The holiday is now celebrated on the second Sunday of May, in a manner similar to other nearby European countries.

 

https://www.pinterest.com/ffeaus/mothers-day-vintage-style/

INDONESIA

Indonesian Mother’s Day is celebrated nationally on 22 December. The date was made an official holiday by President Soekarno on the 25th anniversary of the 1928 Indonesian Women Congress. The day originally sought to celebrate the spirit of Indonesian women and to improve the condition of the nation. Today, the meaning of Mother’s Day has changed, and it is celebrated by expressing love and gratitude to mothers. People present gifts to mothers (such as flowers) and hold surprise parties and competitions, which include cooking and kebaya wearing. People also allow mothers a day off from domestic chores.

Indonesia also celebrates the Kartini Day on 21 April, in memory of activist Raden Ajeng Kartini. This is a celebration of the emancipation of women. The observance was instituted at the 1938 Indonesian Women Congress.[52]

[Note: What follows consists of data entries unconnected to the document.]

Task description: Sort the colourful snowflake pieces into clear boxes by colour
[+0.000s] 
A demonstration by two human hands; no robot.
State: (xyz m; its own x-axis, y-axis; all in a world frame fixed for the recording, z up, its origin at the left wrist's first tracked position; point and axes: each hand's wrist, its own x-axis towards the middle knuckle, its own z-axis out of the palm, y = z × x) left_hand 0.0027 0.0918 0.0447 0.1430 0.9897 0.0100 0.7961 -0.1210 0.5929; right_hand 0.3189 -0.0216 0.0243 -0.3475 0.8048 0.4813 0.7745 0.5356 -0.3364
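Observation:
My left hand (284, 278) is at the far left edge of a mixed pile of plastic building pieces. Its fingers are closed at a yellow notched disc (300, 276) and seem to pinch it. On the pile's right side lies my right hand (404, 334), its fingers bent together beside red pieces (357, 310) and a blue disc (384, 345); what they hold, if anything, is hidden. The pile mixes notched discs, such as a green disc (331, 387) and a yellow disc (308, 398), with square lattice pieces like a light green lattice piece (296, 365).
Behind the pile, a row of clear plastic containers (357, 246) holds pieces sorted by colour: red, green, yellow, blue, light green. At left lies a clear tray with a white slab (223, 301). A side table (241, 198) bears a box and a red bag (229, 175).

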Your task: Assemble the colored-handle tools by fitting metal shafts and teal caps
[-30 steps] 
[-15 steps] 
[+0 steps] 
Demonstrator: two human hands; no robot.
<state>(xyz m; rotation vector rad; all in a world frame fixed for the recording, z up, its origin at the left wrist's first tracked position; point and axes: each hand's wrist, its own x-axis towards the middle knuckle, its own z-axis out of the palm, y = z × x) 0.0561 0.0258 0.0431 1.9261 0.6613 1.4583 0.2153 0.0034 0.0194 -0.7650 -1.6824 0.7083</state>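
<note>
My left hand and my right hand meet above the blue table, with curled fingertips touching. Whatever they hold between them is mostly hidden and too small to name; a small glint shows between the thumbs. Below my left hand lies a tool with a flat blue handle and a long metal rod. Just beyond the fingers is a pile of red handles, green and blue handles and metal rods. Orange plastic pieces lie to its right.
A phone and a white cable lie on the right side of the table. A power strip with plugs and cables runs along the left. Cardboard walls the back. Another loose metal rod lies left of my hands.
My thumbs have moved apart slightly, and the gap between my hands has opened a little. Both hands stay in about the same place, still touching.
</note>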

During President Suharto’s New Order (1965-1998), government propaganda used Mother’s Day and Kartini Day to inculcate into women the idea that they should be docile and stay at home.

ISRAEL

The Jewish population celebrates Mother’s Day on Shevat 30 of the Jewish calendar, which falls between 30 January and 1 March. The celebration was set as the same date that Henrietta Szold died. Henrietta had no biological children, but her organization Youth Aliyah rescued many Jewish children from Nazi Germany and provided for them. She also championed children’s rights. Szold is considered the “mother” of all those children, and that is why her annual remembrance day was set as Mother’s Day. The holiday has evolved over time, becoming a celebration of mutual love inside the family, called Family Day (yom hamishpacha). Mother’s Day is mainly celebrated by children at kindergartens. There are no longer mutual gifts among members of the family, and there is no longer any commercialization of the celebration.

JAPAN

In Japan, Mother’s Day was initially commemorated during the Shōwa period as the birthday of Empress Kōjun (mother of Emperor Akihito) on 6 March. This was established in 1931 when the Imperial Women’s Union was organized. In 1937, the first meeting of “Praise Mothers” was held on 8 May, and in 1949 Japanese society adopted the second Sunday of May as the official date for Mother’s Day in Japan. Currently Mother’s Day in Japan is a rather commercial holiday, and people typically give their mothers gifts of flowers such as red carnations and roses.

MEXICO

In Mexico, the government of Álvaro Obregón imported the Mother’s Day holiday from the US in 1922, and the newspaper Excélsior held a massive promotional campaign for the holiday that year. The conservative government tried to use the holiday to promote a more conservative role for mothers in families, but that perspective was criticized by the socialists as promoting an unrealistic image of a woman who was not good for much more than breeding.

In the mid-1930s, the leftist government of Lázaro Cárdenas promoted the holiday as a “patriotic festival”. The Cárdenas government tried to use the holiday as a vehicle for various efforts: to stress the importance of families as the basis for national development; to benefit from the loyalty that Mexicans felt towards their mothers; to introduce new morals to Mexican women; and to reduce the influence that the church and the Catholic right exerted over women. The government sponsored the holiday in the schools. However, ignoring the strict guidelines from the government, theatre plays were filled with religious icons and themes. Consequently, the “national celebrations” became “religious fiestas” despite the efforts of the government.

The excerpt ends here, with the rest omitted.